** TASK DIRECTIONS **
Reproduce the material below only from the line with "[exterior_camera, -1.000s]" to the line with "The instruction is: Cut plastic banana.", both included, keeping each line exact and dropping the pictures.

** PROVIDED DATA **
========

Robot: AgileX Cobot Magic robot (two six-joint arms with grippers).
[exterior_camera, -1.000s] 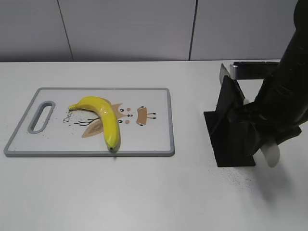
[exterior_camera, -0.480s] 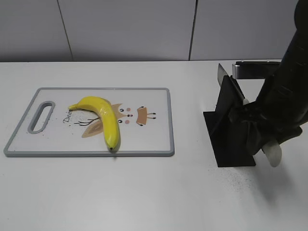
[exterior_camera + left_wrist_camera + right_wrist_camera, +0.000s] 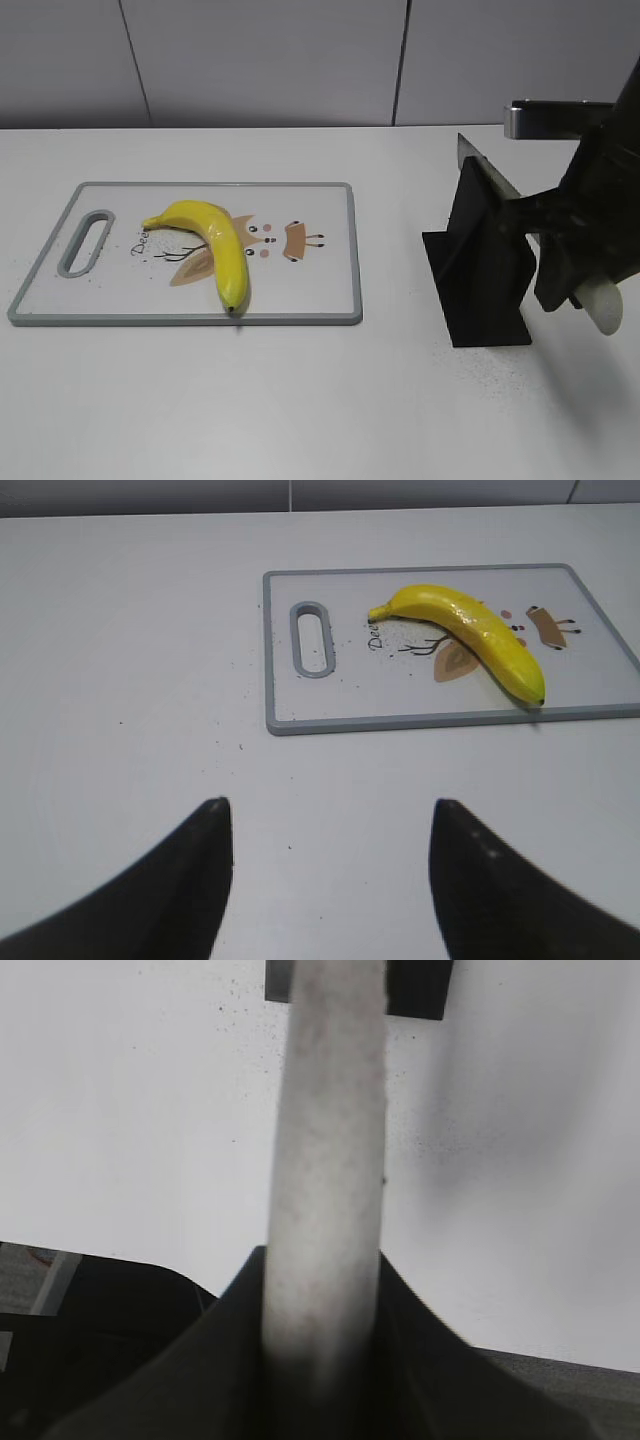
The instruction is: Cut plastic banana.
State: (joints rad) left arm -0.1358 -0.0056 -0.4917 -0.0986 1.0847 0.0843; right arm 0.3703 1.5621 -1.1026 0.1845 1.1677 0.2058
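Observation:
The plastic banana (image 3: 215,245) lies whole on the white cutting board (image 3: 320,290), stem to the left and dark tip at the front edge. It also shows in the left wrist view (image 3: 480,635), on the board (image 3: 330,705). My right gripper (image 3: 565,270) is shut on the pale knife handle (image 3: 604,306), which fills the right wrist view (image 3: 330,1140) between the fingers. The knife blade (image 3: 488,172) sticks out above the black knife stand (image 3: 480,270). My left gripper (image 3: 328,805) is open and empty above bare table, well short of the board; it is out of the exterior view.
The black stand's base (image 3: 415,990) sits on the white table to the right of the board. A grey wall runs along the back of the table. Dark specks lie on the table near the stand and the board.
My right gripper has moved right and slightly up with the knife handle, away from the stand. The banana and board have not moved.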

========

** OUTPUT FOR THIS EXERCISE **
[exterior_camera, -1.000s] 
[exterior_camera, -0.480s] 
[exterior_camera + left_wrist_camera + right_wrist_camera, +0.000s] 
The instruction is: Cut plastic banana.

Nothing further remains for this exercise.